■ **HOW TO COMPLETE THIS TASK**:
Please return each entry that follows exactly as given, but without pictures.

Items from a data source
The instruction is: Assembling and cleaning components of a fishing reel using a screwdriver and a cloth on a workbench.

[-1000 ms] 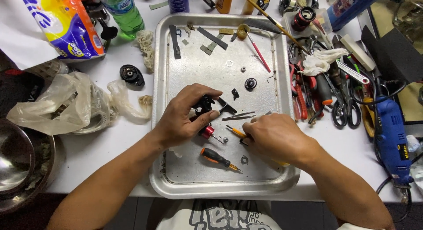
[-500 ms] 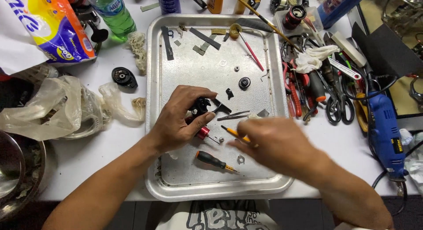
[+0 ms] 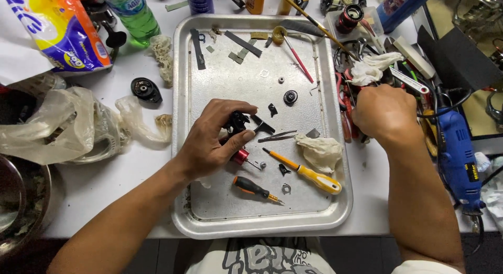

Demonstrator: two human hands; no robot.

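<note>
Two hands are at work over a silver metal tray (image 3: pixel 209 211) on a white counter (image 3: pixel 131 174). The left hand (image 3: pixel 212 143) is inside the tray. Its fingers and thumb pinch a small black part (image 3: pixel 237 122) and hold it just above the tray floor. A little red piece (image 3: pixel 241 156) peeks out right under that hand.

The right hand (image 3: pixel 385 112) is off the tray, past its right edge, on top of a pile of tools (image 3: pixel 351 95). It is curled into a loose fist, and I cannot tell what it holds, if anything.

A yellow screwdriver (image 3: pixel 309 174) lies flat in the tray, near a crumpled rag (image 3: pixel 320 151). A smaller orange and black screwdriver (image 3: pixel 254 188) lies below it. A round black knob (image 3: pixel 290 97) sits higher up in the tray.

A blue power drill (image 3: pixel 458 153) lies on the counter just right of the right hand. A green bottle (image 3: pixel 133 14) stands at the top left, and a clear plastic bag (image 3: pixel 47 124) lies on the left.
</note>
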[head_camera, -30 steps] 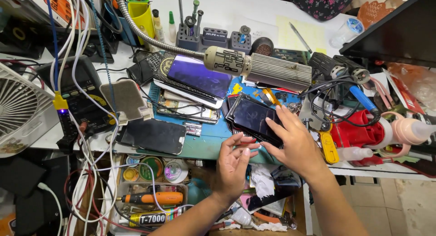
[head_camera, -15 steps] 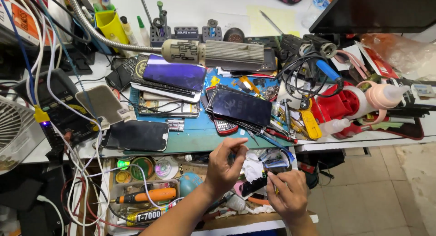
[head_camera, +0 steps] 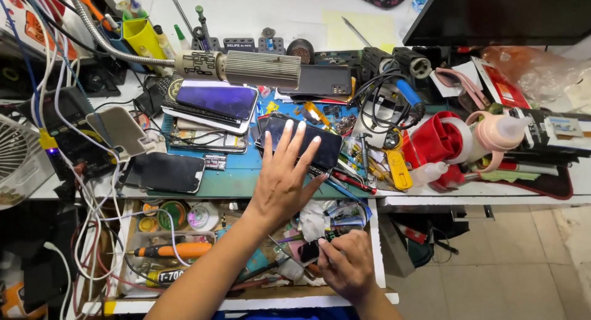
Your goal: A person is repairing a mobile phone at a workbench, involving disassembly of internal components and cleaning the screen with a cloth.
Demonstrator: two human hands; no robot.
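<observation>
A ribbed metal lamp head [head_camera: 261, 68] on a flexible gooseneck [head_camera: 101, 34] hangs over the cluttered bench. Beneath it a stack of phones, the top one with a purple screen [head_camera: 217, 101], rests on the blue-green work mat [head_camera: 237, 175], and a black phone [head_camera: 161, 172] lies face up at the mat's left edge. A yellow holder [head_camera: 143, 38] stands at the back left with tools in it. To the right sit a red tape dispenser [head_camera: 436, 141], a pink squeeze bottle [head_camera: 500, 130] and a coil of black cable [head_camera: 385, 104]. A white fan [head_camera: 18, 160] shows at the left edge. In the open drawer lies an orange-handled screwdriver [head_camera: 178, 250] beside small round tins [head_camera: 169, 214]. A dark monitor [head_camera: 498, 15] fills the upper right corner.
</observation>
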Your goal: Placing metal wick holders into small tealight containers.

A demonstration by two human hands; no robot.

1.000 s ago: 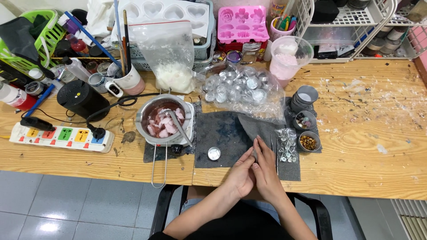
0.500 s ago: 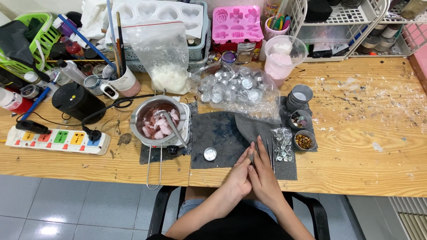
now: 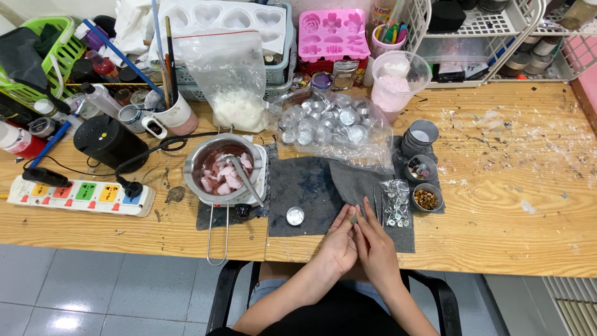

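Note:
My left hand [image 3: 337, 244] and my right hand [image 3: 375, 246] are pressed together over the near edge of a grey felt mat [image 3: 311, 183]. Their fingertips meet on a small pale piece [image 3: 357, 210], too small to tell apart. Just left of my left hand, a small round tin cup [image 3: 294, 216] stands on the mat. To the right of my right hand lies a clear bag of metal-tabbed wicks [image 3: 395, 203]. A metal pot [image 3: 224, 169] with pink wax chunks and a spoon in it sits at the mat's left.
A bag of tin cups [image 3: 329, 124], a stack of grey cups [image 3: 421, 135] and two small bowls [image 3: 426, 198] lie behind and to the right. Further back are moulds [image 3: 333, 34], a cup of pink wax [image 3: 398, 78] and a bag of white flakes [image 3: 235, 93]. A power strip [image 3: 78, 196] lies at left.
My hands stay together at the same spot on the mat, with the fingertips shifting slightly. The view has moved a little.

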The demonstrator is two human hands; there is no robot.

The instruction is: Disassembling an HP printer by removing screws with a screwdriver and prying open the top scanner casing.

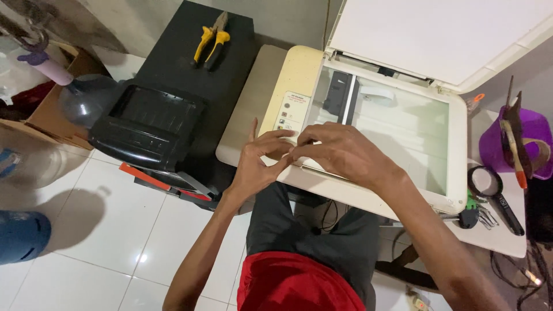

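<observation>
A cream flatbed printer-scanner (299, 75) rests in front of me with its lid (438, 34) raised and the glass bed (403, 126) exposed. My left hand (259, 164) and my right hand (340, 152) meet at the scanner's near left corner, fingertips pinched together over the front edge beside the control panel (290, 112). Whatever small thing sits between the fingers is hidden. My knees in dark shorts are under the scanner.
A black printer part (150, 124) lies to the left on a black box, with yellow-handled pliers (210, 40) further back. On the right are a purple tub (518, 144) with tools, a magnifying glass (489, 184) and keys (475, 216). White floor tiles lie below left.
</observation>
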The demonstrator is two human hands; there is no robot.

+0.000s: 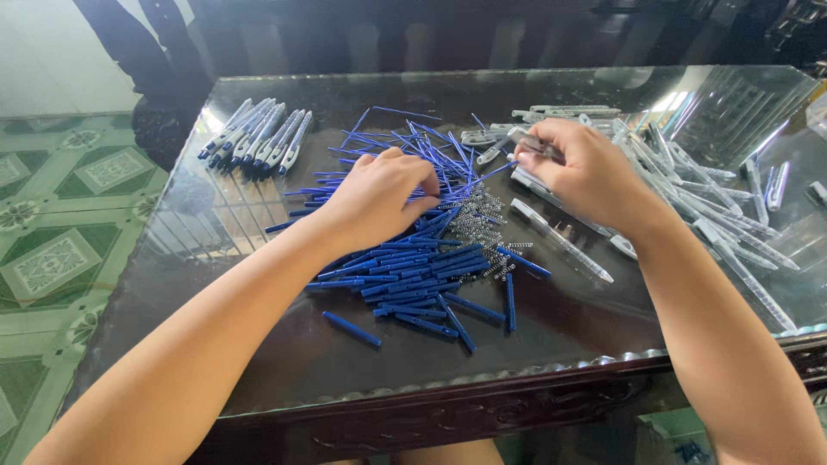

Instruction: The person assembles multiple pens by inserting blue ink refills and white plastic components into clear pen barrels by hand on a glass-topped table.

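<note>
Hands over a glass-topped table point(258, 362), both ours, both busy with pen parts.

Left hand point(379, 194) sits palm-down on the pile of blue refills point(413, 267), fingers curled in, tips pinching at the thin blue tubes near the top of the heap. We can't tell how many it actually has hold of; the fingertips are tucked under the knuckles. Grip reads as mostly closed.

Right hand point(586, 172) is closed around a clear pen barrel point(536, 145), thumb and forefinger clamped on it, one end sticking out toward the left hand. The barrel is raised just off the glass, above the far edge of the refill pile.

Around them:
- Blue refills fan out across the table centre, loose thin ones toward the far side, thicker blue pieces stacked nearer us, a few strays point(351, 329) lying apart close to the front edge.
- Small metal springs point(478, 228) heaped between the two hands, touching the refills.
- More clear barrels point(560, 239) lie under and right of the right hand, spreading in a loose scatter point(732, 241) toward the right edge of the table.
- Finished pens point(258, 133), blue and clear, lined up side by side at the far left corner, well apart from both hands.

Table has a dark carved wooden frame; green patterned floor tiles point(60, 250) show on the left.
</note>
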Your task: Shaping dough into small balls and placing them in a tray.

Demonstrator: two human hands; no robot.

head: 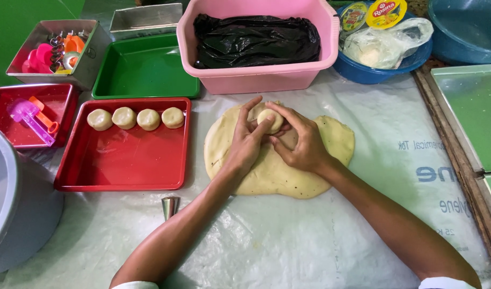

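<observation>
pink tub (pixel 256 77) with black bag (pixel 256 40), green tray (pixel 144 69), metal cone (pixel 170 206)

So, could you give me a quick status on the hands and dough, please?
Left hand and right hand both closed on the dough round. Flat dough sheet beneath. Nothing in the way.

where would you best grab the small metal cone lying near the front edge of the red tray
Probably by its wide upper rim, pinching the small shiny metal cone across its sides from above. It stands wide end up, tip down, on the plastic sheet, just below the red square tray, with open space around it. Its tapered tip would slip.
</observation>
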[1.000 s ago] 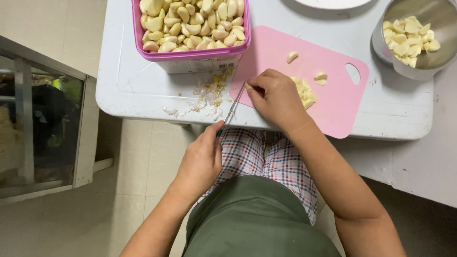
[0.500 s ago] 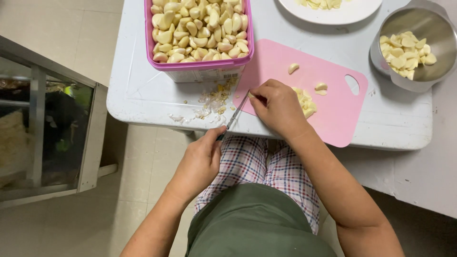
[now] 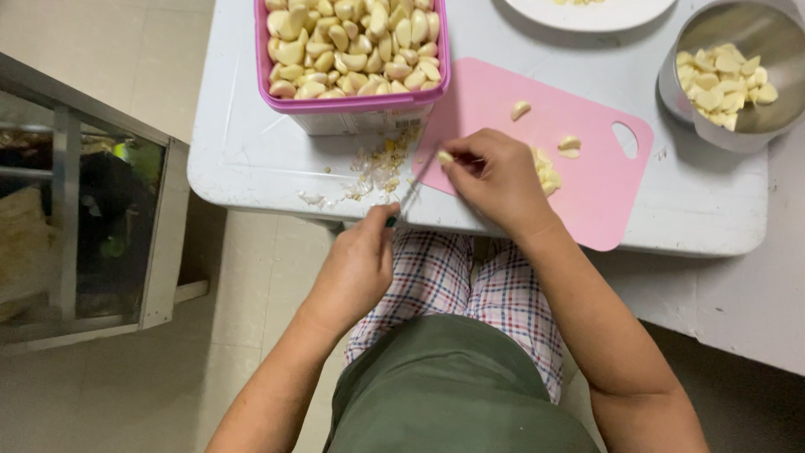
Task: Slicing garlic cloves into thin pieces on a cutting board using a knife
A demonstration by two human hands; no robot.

■ **EXPECTED OUTPUT**:
The instruction is: Assembling and cleaning components of a fishing reel using a screwdriver and a cloth on a workbench.

[-1000 ms] 
[-500 ms] 
[+0 ms] 

Demonstrator: two human hands; no robot.

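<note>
Two hands are at work over a silver metal tray (image 3: pixel 209 211) on a white counter (image 3: pixel 131 174). The left hand (image 3: pixel 212 143) is inside the tray. Its fingers and thumb pinch a small black part (image 3: pixel 237 122) and hold it just above the tray floor. A little red piece (image 3: pixel 241 156) peeks out right under that hand.

The right hand (image 3: pixel 385 112) is off the tray, past its right edge, on top of a pile of tools (image 3: pixel 351 95). It is curled into a loose fist, and I cannot tell what it holds, if anything.

A yellow screwdriver (image 3: pixel 309 174) lies flat in the tray, near a crumpled rag (image 3: pixel 320 151). A smaller orange and black screwdriver (image 3: pixel 254 188) lies below it. A round black knob (image 3: pixel 290 97) sits higher up in the tray.

A blue power drill (image 3: pixel 458 153) lies on the counter just right of the right hand. A green bottle (image 3: pixel 133 14) stands at the top left, and a clear plastic bag (image 3: pixel 47 124) lies on the left.
</note>
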[head_camera, -30 steps] 
[head_camera, -15 steps] 
[head_camera, +0 steps] 
Your goal: A person is repairing a mobile phone at a workbench, involving disassembly of internal components and cleaning the screen with a cloth.
Demonstrator: two human hands; no robot.
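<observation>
A ribbed metal lamp head [head_camera: 261, 68] on a flexible gooseneck [head_camera: 101, 34] hangs over the cluttered bench. Beneath it a stack of phones, the top one with a purple screen [head_camera: 217, 101], rests on the blue-green work mat [head_camera: 237, 175], and a black phone [head_camera: 161, 172] lies face up at the mat's left edge. A yellow holder [head_camera: 143, 38] stands at the back left with tools in it. To the right sit a red tape dispenser [head_camera: 436, 141], a pink squeeze bottle [head_camera: 500, 130] and a coil of black cable [head_camera: 385, 104]. A white fan [head_camera: 18, 160] shows at the left edge. In the open drawer lies an orange-handled screwdriver [head_camera: 178, 250] beside small round tins [head_camera: 169, 214]. A dark monitor [head_camera: 498, 15] fills the upper right corner.
</observation>
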Your goal: Placing metal wick holders into small tealight containers.

A demonstration by two human hands; no robot.

1.000 s ago: 
0.500 s ago: 
now: 

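Note:
My left hand [image 3: 337, 244] and my right hand [image 3: 375, 246] are pressed together over the near edge of a grey felt mat [image 3: 311, 183]. Their fingertips meet on a small pale piece [image 3: 357, 210], too small to tell apart. Just left of my left hand, a small round tin cup [image 3: 294, 216] stands on the mat. To the right of my right hand lies a clear bag of metal-tabbed wicks [image 3: 395, 203]. A metal pot [image 3: 224, 169] with pink wax chunks and a spoon in it sits at the mat's left.
A bag of tin cups [image 3: 329, 124], a stack of grey cups [image 3: 421, 135] and two small bowls [image 3: 426, 198] lie behind and to the right. Further back are moulds [image 3: 333, 34], a cup of pink wax [image 3: 398, 78] and a bag of white flakes [image 3: 235, 93]. A power strip [image 3: 78, 196] lies at left.
My hands stay together at the same spot on the mat, with the fingertips shifting slightly. The view has moved a little.
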
The demonstrator is two human hands; there is no robot.

The instruction is: Disassembling an HP printer by removing screws with a screwdriver and prying open the top scanner casing.


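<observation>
A cream flatbed printer-scanner (299, 75) rests in front of me with its lid (438, 34) raised and the glass bed (403, 126) exposed. My left hand (259, 164) and my right hand (340, 152) meet at the scanner's near left corner, fingertips pinched together over the front edge beside the control panel (290, 112). Whatever small thing sits between the fingers is hidden. My knees in dark shorts are under the scanner.
A black printer part (150, 124) lies to the left on a black box, with yellow-handled pliers (210, 40) further back. On the right are a purple tub (518, 144) with tools, a magnifying glass (489, 184) and keys (475, 216). White floor tiles lie below left.
</observation>
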The demonstrator is two human hands; there is no robot.

+0.000s: 

Instruction: The person assembles multiple pens by inserting blue ink refills and white plastic components into clear pen barrels by hand on a glass-topped table.

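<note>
Hands over a glass-topped table point(258, 362), both ours, both busy with pen parts.

Left hand point(379, 194) sits palm-down on the pile of blue refills point(413, 267), fingers curled in, tips pinching at the thin blue tubes near the top of the heap. We can't tell how many it actually has hold of; the fingertips are tucked under the knuckles. Grip reads as mostly closed.

Right hand point(586, 172) is closed around a clear pen barrel point(536, 145), thumb and forefinger clamped on it, one end sticking out toward the left hand. The barrel is raised just off the glass, above the far edge of the refill pile.

Around them:
- Blue refills fan out across the table centre, loose thin ones toward the far side, thicker blue pieces stacked nearer us, a few strays point(351, 329) lying apart close to the front edge.
- Small metal springs point(478, 228) heaped between the two hands, touching the refills.
- More clear barrels point(560, 239) lie under and right of the right hand, spreading in a loose scatter point(732, 241) toward the right edge of the table.
- Finished pens point(258, 133), blue and clear, lined up side by side at the far left corner, well apart from both hands.

Table has a dark carved wooden frame; green patterned floor tiles point(60, 250) show on the left.
</note>
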Your task: Shaping dough into small balls and placing them in a tray.

Demonstrator: two human hands; no robot.

head: 

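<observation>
pink tub (pixel 256 77) with black bag (pixel 256 40), green tray (pixel 144 69), metal cone (pixel 170 206)

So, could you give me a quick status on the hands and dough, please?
Left hand and right hand both closed on the dough round. Flat dough sheet beneath. Nothing in the way.

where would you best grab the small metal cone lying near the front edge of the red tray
Probably by its wide upper rim, pinching the small shiny metal cone across its sides from above. It stands wide end up, tip down, on the plastic sheet, just below the red square tray, with open space around it. Its tapered tip would slip.
</observation>
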[1.000 s ago] 
[0.500 s ago] 
[now] 
Task: Slicing garlic cloves into thin pieces on a cutting board using a knife
A demonstration by two human hands; no robot.

No additional response is required.